After its initial run during the 2018 college football season, the campaign has been renewed for multiple seasons. Fansville has included several prominent college football people in recurring roles, including former Oklahoma Sooners linebacker Brian Bosworth as the town sheriff and former Ohio State Buckeyes running back Eddie George as a doctor. Following the introduction of name, image, and likeness rights to college football in 2021, Dr Pepper began to feature active collegiate players, first with Clemson Tigers quarterback DJ Uiagalelei that year and later with Alabama Crimson Tide quarterback Bryce Young in 2022.

==Background==
Fansville is depicted as a small American town whose citizens have an exaggerated affinity for college football. Fansville residents share a strong allegiance to the generically-named "State" and a hatred for the rivaling "Tech", a play on the common monikers for state universities and technological universities. Former Oklahoma Sooners linebacker Brian Bosworth portrays the Sheriff, a recurring character that is naive and often in the middle of various town dilemmas. Former Ohio State Buckeyes running back Eddie George stars as the town doctor, conducting all his work while wearing a beer helmet.
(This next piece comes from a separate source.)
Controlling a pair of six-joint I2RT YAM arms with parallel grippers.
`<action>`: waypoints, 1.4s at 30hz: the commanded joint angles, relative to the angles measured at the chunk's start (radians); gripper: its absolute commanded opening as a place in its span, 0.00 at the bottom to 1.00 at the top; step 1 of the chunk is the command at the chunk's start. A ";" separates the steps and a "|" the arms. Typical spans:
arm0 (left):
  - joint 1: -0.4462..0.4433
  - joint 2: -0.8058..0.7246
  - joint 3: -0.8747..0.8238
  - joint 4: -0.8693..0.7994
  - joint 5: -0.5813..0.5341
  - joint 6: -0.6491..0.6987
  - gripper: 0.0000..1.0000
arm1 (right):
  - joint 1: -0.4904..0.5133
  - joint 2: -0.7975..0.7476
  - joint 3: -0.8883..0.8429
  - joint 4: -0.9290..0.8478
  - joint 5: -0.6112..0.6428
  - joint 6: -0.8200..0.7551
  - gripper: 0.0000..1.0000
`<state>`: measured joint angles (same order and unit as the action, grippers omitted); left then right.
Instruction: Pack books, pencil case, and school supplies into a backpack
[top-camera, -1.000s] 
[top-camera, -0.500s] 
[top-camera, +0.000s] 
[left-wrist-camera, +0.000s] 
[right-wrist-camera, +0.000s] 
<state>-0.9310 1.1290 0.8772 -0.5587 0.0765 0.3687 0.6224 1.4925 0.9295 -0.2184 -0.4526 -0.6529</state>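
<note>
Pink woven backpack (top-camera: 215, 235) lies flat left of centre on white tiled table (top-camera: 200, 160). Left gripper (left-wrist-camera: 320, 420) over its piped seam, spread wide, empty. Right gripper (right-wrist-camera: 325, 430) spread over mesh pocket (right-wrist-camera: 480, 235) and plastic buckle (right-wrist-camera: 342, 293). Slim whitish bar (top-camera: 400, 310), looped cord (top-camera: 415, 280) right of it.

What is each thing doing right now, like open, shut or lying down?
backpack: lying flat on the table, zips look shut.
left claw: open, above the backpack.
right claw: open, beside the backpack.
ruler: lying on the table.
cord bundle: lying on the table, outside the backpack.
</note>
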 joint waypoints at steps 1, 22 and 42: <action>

Les Miles portrayed a convenience store clerk in the series.

==History==
Just before the start of the 2018 season, Dr Pepper announced the retiring of its "Larry Culpepper" character, a fictional concession worker portrayed by James M. Connor that had starred in Dr Pepper's college football advertising since 2014. In a statement, the company stated its desire to take its advertising in a "new creative direction", simultaneously announcing the new Fansville series. The first Fansville commercial was aired on August 27, 2018.

In 2021, name, image, and likeness rights were introduced for National Collegiate Athletic Association (NCAA) student athletes, allowing them to profit off their likeness for the first time. As a result, Dr Pepper began to recruit active collegiate players to star in their commercials. The first college athlete to be signed to the advertising campaign was Clemson Tigers quarterback DJ Uiagalelei during the 2021 season. In 2022, the company tapped Alabama Crimson Tide quarterback Bryce Young to star as himself in the Fansville commercials.

In 2024, for the seventh season of the Fansville series, Dr Pepper debuted an ad spot featuring satirical references to the Michigan Wolverines sign-stealing scandal and the EA Sports College Football 25 video game. Texas Longhorns quarterback Quinn Ewers also debuted in the commercial, portraying a sheriff's deputy.